2

I am looking for some help with someone with MySQL expertise. I don't need an exact solution - just some ideas and places to look for optimizing.

A little bit about the problem:

  • I need to insert a large number of rows into an InnoDB tables.
  • Each table has only one index (which is also the primary key)
  • Each row has about 1KB of data in it.
  • I am using Load Data INFILE queries of about 5000 rows at a time.
  • I am using 8 threads for the writes (each writing separate data ).

Ok, so with these characteristics, I am getting a throughput of around 1 million rows per hour written to the DB. This is about 1 GB of data or ~300KB/sec, based on the upper-end of how much data is in a row.

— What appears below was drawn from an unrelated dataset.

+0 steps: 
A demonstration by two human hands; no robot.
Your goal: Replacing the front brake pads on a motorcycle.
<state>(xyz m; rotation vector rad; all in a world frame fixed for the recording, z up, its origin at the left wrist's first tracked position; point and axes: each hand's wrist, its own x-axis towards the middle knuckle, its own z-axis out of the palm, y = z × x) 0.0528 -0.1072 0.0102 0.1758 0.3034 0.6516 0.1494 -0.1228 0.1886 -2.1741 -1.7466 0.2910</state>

However, when I look at my machine statistics, I notice the I/O graph for disk writes flatlines at about 20 MB / sec, which suggest that I am I/O bound. (The CPU graph also shoots to 100%, but about 90% of that is iowait). So, my question is why would MySQL be writing about 20 MB / sec of data to disk, when the amount of data sent through queries is about 5 KB / sec.

I am guessing the discrepancy is due to log files, temp tables and transaction doubling - but I am wondering why this ratio is near 100:1? And how can shrink this ratio to something more reasonable? What sort of internal variables are causing MYSQL to write out so much data to disk instead of storing it in memory? For instance, I have already set innodb_buffer_pool_size = 12G, max_heap_table_size = 8G and tmp_table_size = 6G in an attempt to make MySQL use more memory instead of disk - but still the same result.

I appreciate any help and advice you can give me!

Multifarious
  • 206
  • 1
  • 5

2 Answers2

1

Eight threads for writings might be far too high or far too low, depending upon what your storage actually looks like.

If you have one spinning metal drive in your computer, this is far too high -- your drive will be seeking all over to perform writes. Use one thread.

If you have fragmented your database tables over eight or more SSD drives, this might be fine, but perhaps more threads would let you make the most of the very low "seek" latency. ("Seek" doesn't really apply to newer SSD devices, but I'm using the term by analogy with older drive technologies.)

sarnold
  • 96,852
  • 21
  • 162
  • 219
1

My best guess is that 90%+ of this time is disk seeks.

If you update an index and a transaction log with every row, and these things are physically far away from each other, it will result in 2-3 seeks per write. With seek time about 10ms, it will limit writing to unimpressive ~33-50 rows per second. This must not be the case with 'load data' because it avoids transactions, but it seems to update indexes still. If the tablespace is fragmented, results may be even worse. Several concurrent threads further worsen the situation.

Try disabling the index during loading. Try using fewer threads, possibly only one.

Disclaimer: I don't know exactly how 'load data' works; docs from mysql.com don't mention transactions at all.

9000
  • 37,110
  • 8
  • 58
  • 98